Ante esa idea, instintivamente se apartó de él. Cuando, un rato antes, aquel hombre había tocado su hombro, Angel había sentido cómo su cuerpo se estremecía de arriba abajo.

– Así que te quedas en Tranquility House -repitió Cooper. El viento cambió de dirección y le apartó el pelo de la cara-. Y, ¿por qué, exactamente?

Ahora que se había quitado las gafas de sol y que el pelo ya no le cubría la cara, Angel se dio cuenta de que tenía el rostro enjuto, como el resto del cuerpo. Tenía las cejas oscuras y pobladas, los pómulos marcados y una nariz de perfil arrogante que le daban la apariencia de un noble italiano. Un noble vehemente, suspicaz y por algún motivo… familiar.

– ¿Angel?

El porqué, recordó. Le había preguntado por qué se iba a quedar. Un poco aturdida al volver a pensar en la pregunta, a Angel le costó dar con una respuesta inteligente, no la encontró, se atascó, y optó por obsequiarle con una de sus mejores sonrisas.

– Conque por qué, ¿eh? ¿Y por qué no?

Cooper aguzó la mirada, en actitud todavía más vigilante.

Estupendo. Sus sonrisitas no iban a funcionar con él, debía recordarlo. Entonces ¿cómo se suponía que tendría que tratar con aquel tipo? Los hombres nunca desconfiaban de ella. Normalmente su melena, su sonrisa, o la combinación de ambas era más que suficiente para conseguir lo que quería. Su carita aniñada y su cabello hacían que los hombres se convirtieran en auténticos sementales, o como mínimo, conseguían no levantar ningún tipo de sospechas.
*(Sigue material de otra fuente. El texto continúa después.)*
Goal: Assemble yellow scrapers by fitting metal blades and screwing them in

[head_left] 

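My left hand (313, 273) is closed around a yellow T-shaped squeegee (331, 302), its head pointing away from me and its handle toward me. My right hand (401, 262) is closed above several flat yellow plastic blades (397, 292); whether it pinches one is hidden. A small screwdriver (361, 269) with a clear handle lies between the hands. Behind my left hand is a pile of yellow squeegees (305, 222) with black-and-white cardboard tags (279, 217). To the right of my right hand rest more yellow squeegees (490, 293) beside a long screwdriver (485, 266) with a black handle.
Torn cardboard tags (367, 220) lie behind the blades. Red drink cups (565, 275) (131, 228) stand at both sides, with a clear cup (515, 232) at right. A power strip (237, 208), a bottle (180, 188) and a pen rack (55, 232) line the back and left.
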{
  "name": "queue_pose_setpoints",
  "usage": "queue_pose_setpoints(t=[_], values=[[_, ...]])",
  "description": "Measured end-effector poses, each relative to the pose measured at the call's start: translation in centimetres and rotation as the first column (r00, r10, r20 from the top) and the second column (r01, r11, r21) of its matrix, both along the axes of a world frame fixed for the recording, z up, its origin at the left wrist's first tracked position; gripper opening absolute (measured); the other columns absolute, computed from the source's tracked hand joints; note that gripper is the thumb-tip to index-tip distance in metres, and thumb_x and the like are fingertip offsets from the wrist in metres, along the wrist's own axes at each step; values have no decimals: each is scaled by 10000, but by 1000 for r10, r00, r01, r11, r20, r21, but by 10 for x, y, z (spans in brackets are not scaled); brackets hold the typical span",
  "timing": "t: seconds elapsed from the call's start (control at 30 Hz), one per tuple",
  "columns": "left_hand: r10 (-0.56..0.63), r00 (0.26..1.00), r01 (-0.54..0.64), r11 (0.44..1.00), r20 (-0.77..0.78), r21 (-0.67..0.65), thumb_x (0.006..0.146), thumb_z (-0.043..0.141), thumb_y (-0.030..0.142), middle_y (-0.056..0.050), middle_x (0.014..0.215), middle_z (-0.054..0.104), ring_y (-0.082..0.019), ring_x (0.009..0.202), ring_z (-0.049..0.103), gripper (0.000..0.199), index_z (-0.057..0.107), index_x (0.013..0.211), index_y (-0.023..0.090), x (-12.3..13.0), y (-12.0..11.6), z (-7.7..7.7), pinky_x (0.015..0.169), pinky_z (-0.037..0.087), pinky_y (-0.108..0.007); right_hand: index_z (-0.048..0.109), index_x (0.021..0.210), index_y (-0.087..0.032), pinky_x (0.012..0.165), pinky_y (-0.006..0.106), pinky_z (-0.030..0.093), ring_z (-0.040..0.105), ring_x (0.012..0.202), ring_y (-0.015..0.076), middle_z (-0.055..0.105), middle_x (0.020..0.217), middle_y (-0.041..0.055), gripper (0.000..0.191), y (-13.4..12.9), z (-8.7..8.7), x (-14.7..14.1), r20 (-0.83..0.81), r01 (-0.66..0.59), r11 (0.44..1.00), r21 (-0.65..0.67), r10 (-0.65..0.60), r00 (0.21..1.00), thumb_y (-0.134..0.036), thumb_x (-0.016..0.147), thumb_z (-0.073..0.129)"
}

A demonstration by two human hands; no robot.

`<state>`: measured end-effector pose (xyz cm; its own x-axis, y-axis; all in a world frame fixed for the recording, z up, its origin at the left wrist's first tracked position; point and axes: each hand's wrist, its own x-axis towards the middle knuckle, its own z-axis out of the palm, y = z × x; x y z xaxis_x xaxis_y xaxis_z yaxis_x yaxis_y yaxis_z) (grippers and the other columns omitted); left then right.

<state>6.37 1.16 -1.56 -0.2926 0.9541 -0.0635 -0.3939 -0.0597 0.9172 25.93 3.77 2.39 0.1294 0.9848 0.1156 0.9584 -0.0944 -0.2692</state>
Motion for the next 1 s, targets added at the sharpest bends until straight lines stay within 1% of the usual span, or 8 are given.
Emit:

Aquel hombre era distinto.

Angel miró al padre Charles con la esperanza de que la rescatara, pero el señor de la túnica escogió aquel poco oportuno momento para alejarse. No le quedó más remedio que volver a mirar a Cooper, que todavía tenía los ojos clavados en ella a la espera de una respuesta.

– Verás -contestó con aire de frustración. No tenía previsto hablar de aquello allí y en aquel momento, pero se había quedado sin excusas-. Soy escritora, ¿vale? De una revista.

– ¿Eres periodista? No me extraña que sintiera repelús -le pareció oír que dijo Cooper.

¿Repelús? Bueno, tampoco era demasiado buena señal. En general a la gente le gustaba la prensa, a no ser que tuviera algo que esconder, claro está. Pero ¿qué tendría que esconder el gerente de un hotel?